Items listed in a dataset:
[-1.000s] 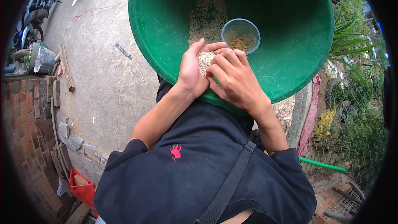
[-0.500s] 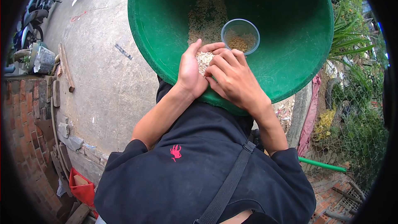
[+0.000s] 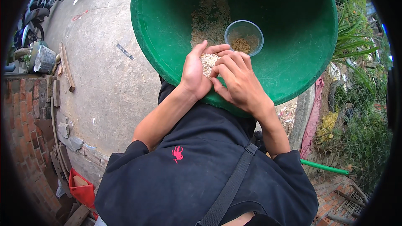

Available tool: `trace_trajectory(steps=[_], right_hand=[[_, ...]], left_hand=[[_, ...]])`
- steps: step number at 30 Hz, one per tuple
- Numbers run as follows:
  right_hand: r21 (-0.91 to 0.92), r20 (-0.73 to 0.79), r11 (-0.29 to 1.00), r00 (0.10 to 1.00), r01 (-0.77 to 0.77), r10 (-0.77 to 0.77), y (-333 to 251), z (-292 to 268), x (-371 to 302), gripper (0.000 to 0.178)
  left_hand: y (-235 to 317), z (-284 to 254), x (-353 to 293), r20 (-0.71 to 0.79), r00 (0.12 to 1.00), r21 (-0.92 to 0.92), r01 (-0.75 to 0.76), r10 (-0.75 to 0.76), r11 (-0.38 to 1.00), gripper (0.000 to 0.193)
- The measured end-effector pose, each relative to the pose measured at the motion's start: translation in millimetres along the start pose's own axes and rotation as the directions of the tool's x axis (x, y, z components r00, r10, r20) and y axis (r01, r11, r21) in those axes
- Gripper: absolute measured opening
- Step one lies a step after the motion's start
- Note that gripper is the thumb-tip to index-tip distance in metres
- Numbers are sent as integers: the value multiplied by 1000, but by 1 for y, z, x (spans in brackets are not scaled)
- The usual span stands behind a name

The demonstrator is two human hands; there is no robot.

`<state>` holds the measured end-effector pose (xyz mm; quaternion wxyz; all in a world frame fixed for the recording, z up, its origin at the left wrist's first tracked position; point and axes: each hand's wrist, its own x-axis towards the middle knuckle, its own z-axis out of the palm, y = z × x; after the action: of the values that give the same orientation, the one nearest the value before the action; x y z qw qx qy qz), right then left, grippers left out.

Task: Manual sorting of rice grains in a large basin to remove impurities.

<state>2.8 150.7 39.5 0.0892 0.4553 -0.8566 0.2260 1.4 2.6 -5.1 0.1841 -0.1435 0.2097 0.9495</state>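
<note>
A heap of pale flaky husks and grain (image 3: 209,61) lies in my cupped left hand (image 3: 193,72), palm up over the near rim of a big green basin (image 3: 293,69). My right hand (image 3: 236,77) is bent over that heap, thumb and index finger nearly together at its edge. Whether a grain sits between those fingertips is too small to make out. Just beyond my hands, inside the basin, stands a clear plastic cup (image 3: 258,42) with brownish grain (image 3: 240,45) at its bottom. More loose grain and husks (image 3: 211,16) are spread over the basin's floor left of the cup.
Concrete ground (image 3: 109,79) stretches to the left, with a wooden plank (image 3: 67,69) and parked motorbikes (image 3: 35,21) beyond. A low brick wall (image 3: 27,121) and a red bag (image 3: 81,190) are at the lower left. Wire fencing with plants (image 3: 360,129) and a green pole (image 3: 324,167) run along the right.
My right thumb and index finger have drawn closer together at the heap's edge. The left hand still cups the husks, and the basin and cup sit almost the same.
</note>
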Motion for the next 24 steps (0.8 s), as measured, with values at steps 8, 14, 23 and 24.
trace_trajectory(steps=[8, 14, 23, 24], right_hand=[[160, -13, 986, 998, -54, 56, -4, -8, -1, 21], [254, -133, 963, 983, -89, 126, 1, -18, 5, 19], [333, -374, 908, 848, -255, 375, 18, -36, 10, 8], [334, -375, 907, 847, -256, 377, 18, -35, 11, 8]], left_hand=[[1, 0, 1, 22, 999, -21, 25, -25, 999, 56], [1, -3, 3, 25, 1000, -41, -5, 6, 999, 55], [7, -1, -2, 116, 993, -44, -7, 12, 999, 47], [7, 0, -2, 116, 993, -43, -5, 10, 999, 47]])
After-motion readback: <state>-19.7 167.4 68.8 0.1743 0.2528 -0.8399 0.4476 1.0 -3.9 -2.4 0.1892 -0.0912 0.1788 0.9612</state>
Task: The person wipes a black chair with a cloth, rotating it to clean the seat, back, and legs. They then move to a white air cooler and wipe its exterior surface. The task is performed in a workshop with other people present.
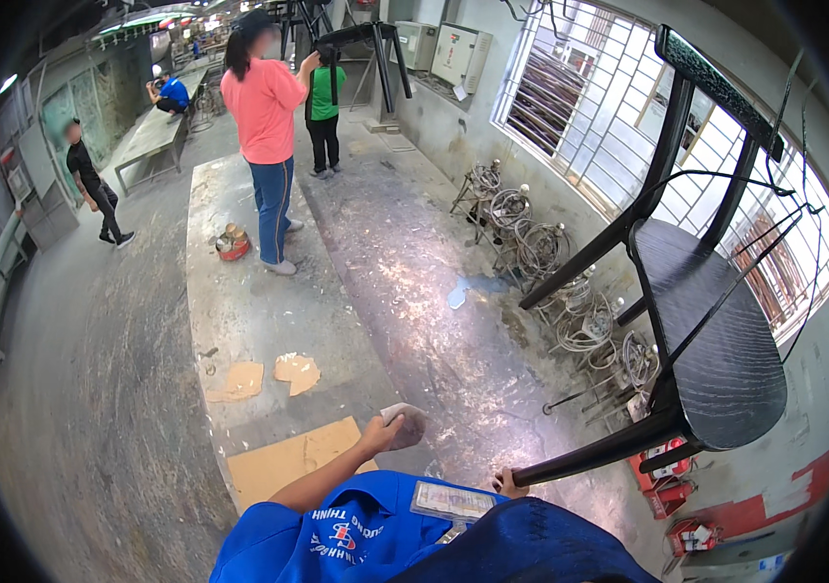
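My left hand is closed on a thin grey-brown sheet, which looks like a folded piece of sandpaper. Low in front of me, my right hand has its fingers round the end of a leg of a black chair. The chair hangs tilted on the right from dark wires, its seat dark and wood-grained and its legs angled toward me and the left. My blue shirt hides part of the right hand.
On the raised walkway lie cardboard pieces and a red can. A person in pink stands ahead by another hanging black chair. Coiled hoses on stands line the right wall. Red equipment sits below the chair.
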A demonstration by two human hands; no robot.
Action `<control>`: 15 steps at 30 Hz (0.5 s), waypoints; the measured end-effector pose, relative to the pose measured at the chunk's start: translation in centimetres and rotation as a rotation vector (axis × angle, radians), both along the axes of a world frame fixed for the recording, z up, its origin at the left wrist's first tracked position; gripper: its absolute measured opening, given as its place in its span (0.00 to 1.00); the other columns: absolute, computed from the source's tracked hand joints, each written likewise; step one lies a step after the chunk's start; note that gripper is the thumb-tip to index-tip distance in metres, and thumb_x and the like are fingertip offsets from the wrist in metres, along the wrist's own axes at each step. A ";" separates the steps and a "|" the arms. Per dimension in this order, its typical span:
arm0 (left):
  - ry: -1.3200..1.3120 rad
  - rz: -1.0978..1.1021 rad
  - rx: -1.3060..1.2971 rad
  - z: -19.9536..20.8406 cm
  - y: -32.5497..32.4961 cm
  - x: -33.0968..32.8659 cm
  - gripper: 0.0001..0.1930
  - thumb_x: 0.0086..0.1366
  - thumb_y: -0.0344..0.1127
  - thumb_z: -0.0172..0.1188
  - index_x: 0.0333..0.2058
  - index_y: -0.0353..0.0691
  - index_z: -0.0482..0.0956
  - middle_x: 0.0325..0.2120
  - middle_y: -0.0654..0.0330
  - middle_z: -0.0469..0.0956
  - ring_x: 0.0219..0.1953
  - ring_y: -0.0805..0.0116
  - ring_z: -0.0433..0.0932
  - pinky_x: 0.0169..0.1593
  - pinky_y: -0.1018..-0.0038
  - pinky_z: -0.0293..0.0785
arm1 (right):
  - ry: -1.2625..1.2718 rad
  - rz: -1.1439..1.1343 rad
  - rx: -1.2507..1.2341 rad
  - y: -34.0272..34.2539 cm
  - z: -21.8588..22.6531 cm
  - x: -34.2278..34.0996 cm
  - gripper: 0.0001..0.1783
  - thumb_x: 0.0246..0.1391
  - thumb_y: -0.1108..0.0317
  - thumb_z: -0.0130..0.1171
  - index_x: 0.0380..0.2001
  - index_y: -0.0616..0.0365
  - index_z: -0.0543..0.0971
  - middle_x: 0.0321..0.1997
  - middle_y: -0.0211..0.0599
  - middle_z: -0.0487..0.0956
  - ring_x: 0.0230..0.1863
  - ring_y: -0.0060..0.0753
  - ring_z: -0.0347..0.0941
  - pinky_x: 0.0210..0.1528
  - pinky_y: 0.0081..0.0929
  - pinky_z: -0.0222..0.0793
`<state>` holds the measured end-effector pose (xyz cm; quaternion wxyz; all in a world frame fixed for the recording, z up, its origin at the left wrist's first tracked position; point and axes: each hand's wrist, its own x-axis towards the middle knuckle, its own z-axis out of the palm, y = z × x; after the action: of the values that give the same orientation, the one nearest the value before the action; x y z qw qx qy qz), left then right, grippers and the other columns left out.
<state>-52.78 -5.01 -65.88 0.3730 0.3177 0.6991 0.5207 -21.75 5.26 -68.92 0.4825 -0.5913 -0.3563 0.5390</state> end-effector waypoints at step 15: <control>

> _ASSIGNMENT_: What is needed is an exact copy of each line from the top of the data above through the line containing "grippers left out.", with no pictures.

> _REPLY_:
[-1.000s] 
[-0.500s] 
[+0.000s] 

Available tool: `trace_trajectory(steps=[_], right_hand=[[_, ...]], left_hand=[[_, ...]])`
- steps: step number at 30 Hz, one per tuple
- Numbers run as follows:
  right_hand: r21 (-0.91 to 0.92), r20 (-0.73 to 0.79), r11 (-0.29 to 1.00), r00 (0.10 to 1.00), r01 (-0.77 to 0.77), r10 (-0.77 to 0.77), y (-333 to 251), z (-292 to 268), x (-371 to 302), gripper (0.000 to 0.178)
  left_hand: y (-235 to 317), z (-284 to 254), x (-353 to 293), r20 (-0.71 to 0.79), r00 (0.12 to 1.00), r21 (-0.92 to 0.92), r01 (-0.75 to 0.76), r10 (-0.75 to 0.76), r11 (-0.38 to 1.00), gripper (0.000 to 0.193)
- The measured end-effector pose, each relative to the pose measured at the motion's start: translation in millimetres along the start pose's own axes and rotation as the directions of the tool's x axis (x, y, z components r00, r10, r20) and y axis (r01, r11, r21) in those axes
- Gripper: absolute measured opening
- Step one lies a step after the motion's start
- Note that gripper is the thumb-tip to index-tip distance in metres
- Numbers are sent as integers: the value multiplied by 1000, but by 1 for y, z, x (spans in brackets are not scaled)
- The usual span stands behind a name

The demonstrator is two human hands; there is no robot.

`<state>` holds the measured end-effector pose (xyz mm; quaternion wxyz; all in a world frame fixed for the recording, z up, its origin at the left wrist's first tracked position; point and axes: each hand's wrist, its own x-axis towards the middle knuckle, its own z-axis out of the palm, y = z × x; after the action: of the values that give the same orientation, the one nearest the value before the action; x y z qw qx qy qz), right then left, grippers left out.

The exercise requires no additional answer.